Sunday, 23 January 2022

How do we make the move to electric cars happen? Ask Norway.

Extract from The Guardian

Opinion

Electric, hybrid and low-emission cars


Two-thirds of all new cars bought by Norwegians last year were electric. Turns out you just need a government with a clue.

Renault ZE cars in Eidfjord, Norway.

Renault ZE cars in Eidfjord, Norway.

I’ve just been standing for 10 minutes at a moderately quiet junction near where I work in Cambridge. During that time I’ve seen six electric vehicles (EVs) – three VW ID.3s, a Nissan Leaf, a Nissan white van and a Renault Zoe. Three years ago, if I’d been standing at the same spot, I’d have seen precisely zero such vehicles. And what that brought to mind was Ernest Hemingway’s celebrated reply to the question: how does one go bankrupt? “Two ways,” he said. “Gradually, then suddenly.”

Something similar is going on in relation to adoption of EVs in Britain. The hockey-stick graph is common in consumer technologies. We saw it in the early years of mobile phones, when text messaging was ignored by adults as an inferior form of email. But when pay-as-you-go tariffs arrived and teenagers could have phones, SMS use suddenly shot skywards. The arrival of kids represented a tipping point – a point in time when a group rapidly changes its behaviour by widely adopting a previously rare practice.

Britain hasn’t reached a tipping point with EVs yet, and so the first question is: when is it likely to occur? It needs to be earlier than most people think, because the government has decreed that sales of new petrol and diesel cars must cease by 2030. The second question, then, is: what will persuade – or force – people to change their cars?
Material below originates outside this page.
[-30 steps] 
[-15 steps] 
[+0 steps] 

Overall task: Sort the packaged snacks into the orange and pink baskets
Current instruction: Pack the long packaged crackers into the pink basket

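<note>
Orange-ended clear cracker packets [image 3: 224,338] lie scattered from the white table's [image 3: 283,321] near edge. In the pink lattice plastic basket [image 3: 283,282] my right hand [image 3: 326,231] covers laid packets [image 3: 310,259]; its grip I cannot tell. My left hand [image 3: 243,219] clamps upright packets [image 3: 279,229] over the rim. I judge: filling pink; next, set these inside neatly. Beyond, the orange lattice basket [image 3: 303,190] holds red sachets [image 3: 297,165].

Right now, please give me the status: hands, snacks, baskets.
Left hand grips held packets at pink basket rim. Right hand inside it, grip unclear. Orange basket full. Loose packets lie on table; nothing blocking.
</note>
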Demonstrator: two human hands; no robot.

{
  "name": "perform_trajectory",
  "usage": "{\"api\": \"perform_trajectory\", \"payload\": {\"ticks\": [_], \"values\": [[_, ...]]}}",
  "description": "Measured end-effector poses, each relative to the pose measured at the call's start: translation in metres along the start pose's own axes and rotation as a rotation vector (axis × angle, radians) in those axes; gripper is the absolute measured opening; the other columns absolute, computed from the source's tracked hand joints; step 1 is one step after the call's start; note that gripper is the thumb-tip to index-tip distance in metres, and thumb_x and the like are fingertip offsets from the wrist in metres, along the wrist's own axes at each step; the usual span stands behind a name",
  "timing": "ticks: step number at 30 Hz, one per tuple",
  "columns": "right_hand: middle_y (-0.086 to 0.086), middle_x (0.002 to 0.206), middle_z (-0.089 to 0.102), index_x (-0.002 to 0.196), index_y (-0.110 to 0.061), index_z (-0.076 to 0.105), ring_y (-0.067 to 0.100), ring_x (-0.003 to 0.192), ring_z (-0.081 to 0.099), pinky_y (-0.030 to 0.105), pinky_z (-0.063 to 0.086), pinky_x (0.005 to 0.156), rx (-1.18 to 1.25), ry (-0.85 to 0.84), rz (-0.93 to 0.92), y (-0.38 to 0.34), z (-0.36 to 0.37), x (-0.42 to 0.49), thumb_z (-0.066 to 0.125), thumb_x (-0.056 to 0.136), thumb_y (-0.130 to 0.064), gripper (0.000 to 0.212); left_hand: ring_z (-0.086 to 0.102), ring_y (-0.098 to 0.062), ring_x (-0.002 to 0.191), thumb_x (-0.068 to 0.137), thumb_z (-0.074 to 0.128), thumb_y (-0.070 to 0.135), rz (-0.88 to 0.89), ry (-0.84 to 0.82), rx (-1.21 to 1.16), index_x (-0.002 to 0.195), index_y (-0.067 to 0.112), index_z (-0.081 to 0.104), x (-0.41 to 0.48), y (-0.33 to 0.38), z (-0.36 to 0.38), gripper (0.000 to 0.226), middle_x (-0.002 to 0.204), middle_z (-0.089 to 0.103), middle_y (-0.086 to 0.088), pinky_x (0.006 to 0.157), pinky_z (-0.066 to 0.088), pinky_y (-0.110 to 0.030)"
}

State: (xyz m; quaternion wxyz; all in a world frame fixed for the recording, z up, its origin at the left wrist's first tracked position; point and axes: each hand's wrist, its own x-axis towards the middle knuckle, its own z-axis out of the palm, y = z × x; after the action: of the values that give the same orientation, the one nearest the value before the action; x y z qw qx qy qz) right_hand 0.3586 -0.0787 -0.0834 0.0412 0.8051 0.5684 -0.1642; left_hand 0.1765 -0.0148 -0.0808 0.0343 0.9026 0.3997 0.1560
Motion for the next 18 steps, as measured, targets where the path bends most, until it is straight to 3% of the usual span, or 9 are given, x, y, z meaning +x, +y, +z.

The best place to look for answers is Norway, the one country that has been through the tipping point. Ten years ago, diesel cars accounted for 75% of new sales there. Today they make up just 2.3%. Two-thirds of all new cars sold there in 2021 were EVs and the predictions are that proportion will reach 80% this year. Ye olde internal combustion engine seems destined for extinction in that particular part of the frozen north.

How did Norway do it? Partly through luck: it’s a small country (population 5.5 million) which has abundant supplies of hydroelectric energy and – ironically – massive fossil-fuel reserves, the income from which is placed in a sovereign wealth fund and can be invested in all kinds of better ideas than burning them. The second factor was public opinion: people have been campaigning for EVs in Norway since the 1990s when a celebrated pop star and an environmentalist put an electric motor into a Fiat Panda and continually drove it through motorway tolls without paying until the resulting publicity made electrification a public issue.

Ros Coward and her partner John.

But the third – and most significant – factor was government action. Norway, like all the Scandinavian democracies, is a high-tax society, and the taxes on imported cars were high – 25% VAT and a hefty registration fee. Both were waived for EVs. Motorway toll charges were removed for electric vehicles in 1997, city parking was made free for EVs in 1999 and access to bus lanes granted in 2005. The country installed 16,000 public charging stations (including 3,300 fast chargers). In the end, if you were a Norwegian contemplating buying a new car, going electric became a no-brainer. And Norway is well on its way to being an EV-only society by 2025.

So that’s how to do it. You just need lashings of money, a political system that responds to public opinion and a government that knows what it’s doing. Which is why it would be unwise to bet on the UK meeting its deadline of being an EV-only society by 2030 – a failure that would have pleased Douglas Adams (of blessed memory). “I love deadlines,” he once said, “I love the whooshing noise they make as they go by.” And the great thing about EVs is that they don’t growl, they merely whoosh.